En l'espèce, contrairement à ce qui est soutenu par la salariée, la SA Société Générale démontre que Mme [A], déclarée inapte à son poste par avis de la médecine du travail du 2 juillet 2020 et placée en arrêt de travail jusqu'en janvier 2021, ouvrant droit à des indemnités journalières, a bénéficié, entre le 4 août 2020 et le 21 décembre 2020 (date de son licenciement), malgré un épuisement de ses droits conventionnels, d'un maintien intégral de son salaire correspondant à l'emploi qu'elle occupait avant la suspension de son contrat de travail, étant précisé qu'elle était, alors, à temps partiel (80%), de sorte qu'aucune somme ne lui est due par son employeur au titre d'un rappel de salaires.

En effet, les bulletins de paie de Mme [A] font apparaitre les rémunérations suivantes :

- en août 2020, 488,69 euros nets,

- en septembre 2020, 2.010, 40 euros nets,

- en octobre 2020, 6.560, 96 euros nets,

- en novembre 2020, 3.803,78 euros nets,

- en décembre 2020, 1.423,84 euros nets,

alors que son salaire de base mensuel, avant la suspension de son contrat de travail, était de 2.795,08 euros bruts.

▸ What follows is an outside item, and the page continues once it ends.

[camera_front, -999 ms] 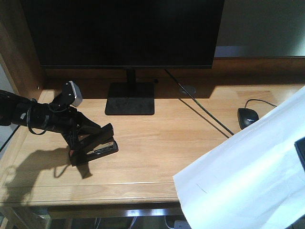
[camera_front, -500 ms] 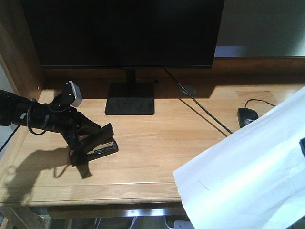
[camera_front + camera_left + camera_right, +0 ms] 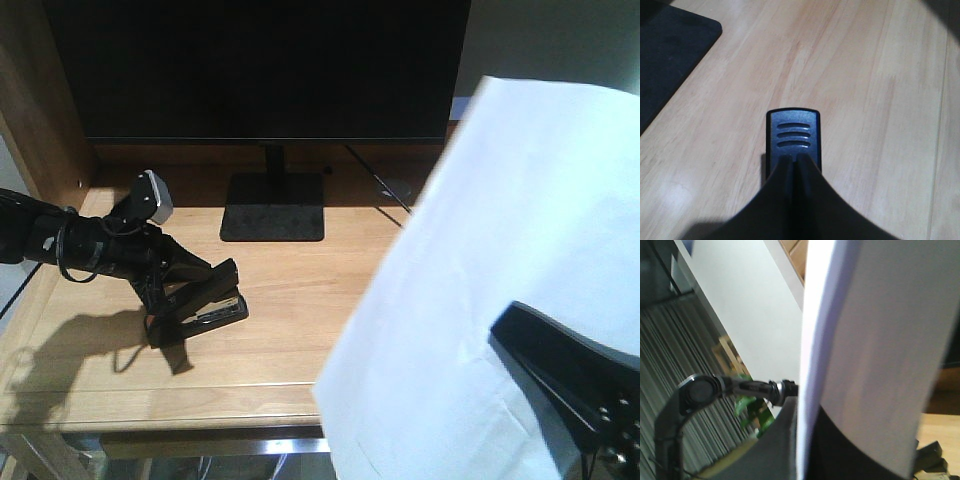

Par conséquent, le jugement du conseil de prud'hommes ayant rejeté la demande de rappel de salaires de Mme [A] sera confirmé.

VI. Sur les dépens et l'article 700 du code de procédure civile

Mme [A], succombant en toutes ses prétentions, la charge des dépens, tant en 1ère instance, qu'au stade de l'appel, sera supportée par chacune des parties, conformément au dispositif du jugement du conseil de prud'hommes, dont il est sollicité la confirmation par la SA Société Générale sur ce point.

Au regard de la situation économique de la salariée par rapport à celle de l'employeur, les parties seront déboutées de leurs demandes respectives formées au titre de l'article 700 du code de procédure civile, tant en 1ère instance, qu'au stade de l'appel.

VII. Sur les autres demandes

Compte tenu de la solution du litige, il n'y a pas lieu, comme l'a jugé le conseil de prud'hommes, de se prononcer sur les autres demandes formées par la salariée au titre de la délivrance sous astreinte d'une attestation pôle Emploi et des documents de rupture rectifiés, et au titre des intérêts légaux.

PAR CES MOTIFS

La Cour, statuant contradictoirement après en avoir délibéré conformément à la loi,

Dans les limites de l'appel principal et de l'appel incident,

Confirme le jugement du conseil de prud'hommes d'Annemasse rendu le 23 novembre 2021 en toutes ses dispositions frappées d'appel.

Y ajoutant,

Vu l'article 700 du code de procédure civile,

Déboute les parties de leurs demandes respectives formées au visa de l'article 700 du code de procédure civile en cause d'appel,

Laisse à chacune des parties la charge de ses propres dépens en cause d'appel.

Ainsi prononcé publiquement le 23 Janvier 2024 par mise à disposition de l'arrêt au greffe de la Cour, les parties présentes en ayant été préalablement avisées dans les conditions prévues au deuxième alinéa de l'article 450 du code de procédure civile, et signé par Madame Françoise SIMOND, Magistrat honoraire en remplacement du Président légalement empêché, et Monsieur Bertrand ASSAILLY, Greffier pour le prononcé auquel la minute de la décision a été remise par le magistrat signataire.